When graphing the hyperbola, ensure to mark:

• Vertices: Using angles to find these, such as \(\theta = \frac{\pi}{2}\) and \(\theta = \frac{3\pi}{2}\), where \(r\) values were \(\frac{3}{8}\) and \(-\frac{3}{4}\).
• Asymptotes: Imaginary lines that determine the hyperbola's shape.

Accurate plotting of these coordinates helps form the hyperbola's branches, highlighting the hyperbolic nature of areas beyond the vertices.

Conic Orientation

Conic orientation refers to the direction in which a conic section's principal features, like axes or branches, are aligned.

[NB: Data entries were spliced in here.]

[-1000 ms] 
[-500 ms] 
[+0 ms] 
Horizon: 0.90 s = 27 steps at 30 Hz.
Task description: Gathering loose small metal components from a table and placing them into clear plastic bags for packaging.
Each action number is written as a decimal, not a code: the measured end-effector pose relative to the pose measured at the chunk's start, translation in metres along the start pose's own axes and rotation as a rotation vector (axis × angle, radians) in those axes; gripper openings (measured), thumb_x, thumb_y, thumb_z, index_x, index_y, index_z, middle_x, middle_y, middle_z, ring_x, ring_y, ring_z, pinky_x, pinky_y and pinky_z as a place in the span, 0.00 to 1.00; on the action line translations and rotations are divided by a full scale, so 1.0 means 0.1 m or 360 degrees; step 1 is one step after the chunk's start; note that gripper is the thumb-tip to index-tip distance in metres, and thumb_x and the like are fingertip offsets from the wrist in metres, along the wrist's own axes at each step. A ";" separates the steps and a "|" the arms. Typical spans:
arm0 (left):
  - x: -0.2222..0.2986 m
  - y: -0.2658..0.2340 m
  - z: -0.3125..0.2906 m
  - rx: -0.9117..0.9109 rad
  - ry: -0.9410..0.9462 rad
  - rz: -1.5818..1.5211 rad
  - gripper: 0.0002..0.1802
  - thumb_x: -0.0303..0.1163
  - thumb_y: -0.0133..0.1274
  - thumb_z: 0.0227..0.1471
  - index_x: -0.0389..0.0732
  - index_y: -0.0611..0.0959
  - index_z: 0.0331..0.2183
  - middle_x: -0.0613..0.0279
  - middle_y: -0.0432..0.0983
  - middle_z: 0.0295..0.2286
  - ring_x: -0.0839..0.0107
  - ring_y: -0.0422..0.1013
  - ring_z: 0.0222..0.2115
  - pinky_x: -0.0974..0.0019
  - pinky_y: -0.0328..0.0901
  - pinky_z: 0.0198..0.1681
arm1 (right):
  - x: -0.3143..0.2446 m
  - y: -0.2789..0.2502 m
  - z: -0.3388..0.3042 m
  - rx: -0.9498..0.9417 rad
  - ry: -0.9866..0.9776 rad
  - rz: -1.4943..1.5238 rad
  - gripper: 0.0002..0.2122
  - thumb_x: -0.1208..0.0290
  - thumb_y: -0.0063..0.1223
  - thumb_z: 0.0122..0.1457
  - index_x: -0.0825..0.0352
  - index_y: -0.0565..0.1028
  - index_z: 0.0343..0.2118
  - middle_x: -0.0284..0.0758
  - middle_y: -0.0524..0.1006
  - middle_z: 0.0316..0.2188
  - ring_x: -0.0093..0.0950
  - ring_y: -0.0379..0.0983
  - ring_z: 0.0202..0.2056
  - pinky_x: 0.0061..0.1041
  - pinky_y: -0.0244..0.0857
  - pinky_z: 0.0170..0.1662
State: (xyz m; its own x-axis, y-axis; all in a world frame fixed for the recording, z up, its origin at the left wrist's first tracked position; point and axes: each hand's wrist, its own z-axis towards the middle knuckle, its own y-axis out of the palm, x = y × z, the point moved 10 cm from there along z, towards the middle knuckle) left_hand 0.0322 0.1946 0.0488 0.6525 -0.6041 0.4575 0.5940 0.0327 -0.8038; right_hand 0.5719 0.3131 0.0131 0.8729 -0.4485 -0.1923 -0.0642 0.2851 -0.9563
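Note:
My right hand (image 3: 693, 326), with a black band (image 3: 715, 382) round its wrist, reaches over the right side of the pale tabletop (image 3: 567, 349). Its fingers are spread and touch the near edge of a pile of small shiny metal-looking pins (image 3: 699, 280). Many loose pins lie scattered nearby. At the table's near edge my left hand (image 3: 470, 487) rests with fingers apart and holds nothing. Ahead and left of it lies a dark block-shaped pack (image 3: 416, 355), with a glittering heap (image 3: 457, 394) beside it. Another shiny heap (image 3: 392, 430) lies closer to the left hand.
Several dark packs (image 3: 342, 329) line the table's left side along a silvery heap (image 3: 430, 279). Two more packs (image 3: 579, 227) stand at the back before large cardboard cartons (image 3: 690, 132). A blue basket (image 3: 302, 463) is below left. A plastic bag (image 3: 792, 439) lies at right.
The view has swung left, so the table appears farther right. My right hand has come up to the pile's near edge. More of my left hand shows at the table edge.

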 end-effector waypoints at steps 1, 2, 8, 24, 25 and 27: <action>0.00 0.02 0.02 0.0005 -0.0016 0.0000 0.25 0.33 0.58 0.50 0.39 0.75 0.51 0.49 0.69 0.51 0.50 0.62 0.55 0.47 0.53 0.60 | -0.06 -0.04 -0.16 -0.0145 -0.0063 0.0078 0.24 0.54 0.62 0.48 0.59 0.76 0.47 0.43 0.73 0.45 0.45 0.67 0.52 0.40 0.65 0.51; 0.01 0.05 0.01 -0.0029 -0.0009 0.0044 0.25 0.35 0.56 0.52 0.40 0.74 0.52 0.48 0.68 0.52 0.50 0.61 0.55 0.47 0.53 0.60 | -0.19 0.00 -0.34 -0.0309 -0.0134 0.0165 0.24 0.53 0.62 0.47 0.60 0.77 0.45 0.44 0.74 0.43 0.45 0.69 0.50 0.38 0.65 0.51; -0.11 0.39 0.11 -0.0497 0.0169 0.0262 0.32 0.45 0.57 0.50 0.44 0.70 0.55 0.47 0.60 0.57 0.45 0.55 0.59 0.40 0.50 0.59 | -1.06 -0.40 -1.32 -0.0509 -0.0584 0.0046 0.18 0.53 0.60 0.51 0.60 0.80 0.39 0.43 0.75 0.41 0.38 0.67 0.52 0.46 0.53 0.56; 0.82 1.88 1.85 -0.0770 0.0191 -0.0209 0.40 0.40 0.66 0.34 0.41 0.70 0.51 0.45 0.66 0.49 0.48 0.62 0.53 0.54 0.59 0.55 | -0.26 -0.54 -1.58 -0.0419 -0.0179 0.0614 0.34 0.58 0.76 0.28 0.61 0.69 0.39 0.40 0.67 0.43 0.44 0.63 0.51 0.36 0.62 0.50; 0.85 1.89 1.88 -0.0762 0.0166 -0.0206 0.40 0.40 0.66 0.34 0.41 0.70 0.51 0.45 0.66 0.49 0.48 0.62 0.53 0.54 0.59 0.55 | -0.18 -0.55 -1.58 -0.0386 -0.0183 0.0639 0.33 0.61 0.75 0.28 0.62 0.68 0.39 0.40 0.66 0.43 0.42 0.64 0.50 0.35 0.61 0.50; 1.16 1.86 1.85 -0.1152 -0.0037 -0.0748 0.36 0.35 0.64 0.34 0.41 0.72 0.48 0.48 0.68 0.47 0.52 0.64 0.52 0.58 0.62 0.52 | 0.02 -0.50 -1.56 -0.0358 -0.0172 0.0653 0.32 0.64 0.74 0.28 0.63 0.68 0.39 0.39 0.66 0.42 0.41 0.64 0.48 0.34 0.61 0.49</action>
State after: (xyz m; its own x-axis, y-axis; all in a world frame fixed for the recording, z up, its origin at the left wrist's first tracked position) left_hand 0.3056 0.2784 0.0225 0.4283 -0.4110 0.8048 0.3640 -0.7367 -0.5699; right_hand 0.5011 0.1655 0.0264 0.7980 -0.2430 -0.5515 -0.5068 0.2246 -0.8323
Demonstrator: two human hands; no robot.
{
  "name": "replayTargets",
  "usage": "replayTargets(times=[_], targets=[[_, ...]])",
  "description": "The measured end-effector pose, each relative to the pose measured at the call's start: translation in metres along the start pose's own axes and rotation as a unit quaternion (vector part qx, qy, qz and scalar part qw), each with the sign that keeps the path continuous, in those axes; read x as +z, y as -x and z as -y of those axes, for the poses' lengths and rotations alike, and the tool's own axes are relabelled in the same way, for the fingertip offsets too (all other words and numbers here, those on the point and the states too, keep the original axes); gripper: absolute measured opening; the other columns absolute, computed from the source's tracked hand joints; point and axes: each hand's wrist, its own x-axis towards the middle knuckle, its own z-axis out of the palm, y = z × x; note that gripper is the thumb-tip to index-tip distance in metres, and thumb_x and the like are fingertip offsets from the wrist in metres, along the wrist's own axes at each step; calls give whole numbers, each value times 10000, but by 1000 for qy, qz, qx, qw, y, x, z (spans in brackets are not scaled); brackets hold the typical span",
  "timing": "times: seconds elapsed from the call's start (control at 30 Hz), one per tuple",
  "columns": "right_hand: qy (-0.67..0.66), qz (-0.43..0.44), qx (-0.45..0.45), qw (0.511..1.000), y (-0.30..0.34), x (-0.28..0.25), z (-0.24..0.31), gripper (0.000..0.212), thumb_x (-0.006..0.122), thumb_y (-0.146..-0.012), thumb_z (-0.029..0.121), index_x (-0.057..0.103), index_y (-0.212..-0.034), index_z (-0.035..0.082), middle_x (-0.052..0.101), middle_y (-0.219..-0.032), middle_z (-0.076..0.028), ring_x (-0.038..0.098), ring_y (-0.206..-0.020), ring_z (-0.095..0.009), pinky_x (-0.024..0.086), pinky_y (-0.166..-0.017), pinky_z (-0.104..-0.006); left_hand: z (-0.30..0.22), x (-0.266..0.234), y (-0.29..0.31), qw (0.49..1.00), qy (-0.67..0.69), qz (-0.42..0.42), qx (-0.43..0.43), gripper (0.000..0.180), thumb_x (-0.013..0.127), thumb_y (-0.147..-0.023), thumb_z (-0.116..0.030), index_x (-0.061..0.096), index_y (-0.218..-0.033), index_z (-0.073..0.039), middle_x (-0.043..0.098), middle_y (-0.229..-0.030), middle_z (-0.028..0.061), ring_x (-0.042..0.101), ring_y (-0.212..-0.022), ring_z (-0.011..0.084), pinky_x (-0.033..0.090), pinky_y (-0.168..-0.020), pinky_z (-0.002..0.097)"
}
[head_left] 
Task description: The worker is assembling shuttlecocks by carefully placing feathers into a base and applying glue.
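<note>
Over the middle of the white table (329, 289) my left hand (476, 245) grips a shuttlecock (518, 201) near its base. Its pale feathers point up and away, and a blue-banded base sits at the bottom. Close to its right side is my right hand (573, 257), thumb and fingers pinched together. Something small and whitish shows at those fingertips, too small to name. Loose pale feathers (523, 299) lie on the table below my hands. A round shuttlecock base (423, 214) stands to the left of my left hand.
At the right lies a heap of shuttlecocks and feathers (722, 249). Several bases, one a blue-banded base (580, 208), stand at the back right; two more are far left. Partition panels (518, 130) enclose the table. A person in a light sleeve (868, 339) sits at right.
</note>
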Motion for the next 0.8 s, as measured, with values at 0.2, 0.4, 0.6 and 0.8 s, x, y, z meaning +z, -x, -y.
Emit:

It's crucial for predicting the graph's shape and how it opens.

In the context of our hyperbola, with the term \(2 + 6 \sin \theta\) in the denominator, it suggests that the orientation relates to the polar axis. This forms a vertically oriented hyperbola, opening upward and downward along the vertical axis.

Knowing the orientation helps one identify:

• How the graph should extend on the plane.
• Where the branches of the conic will appear.
• Alignment relative to other graph elements.

This makes sketching the hyperbola more intuitive, aiding in accurately portraying the graph's characteristics in the coordinate system.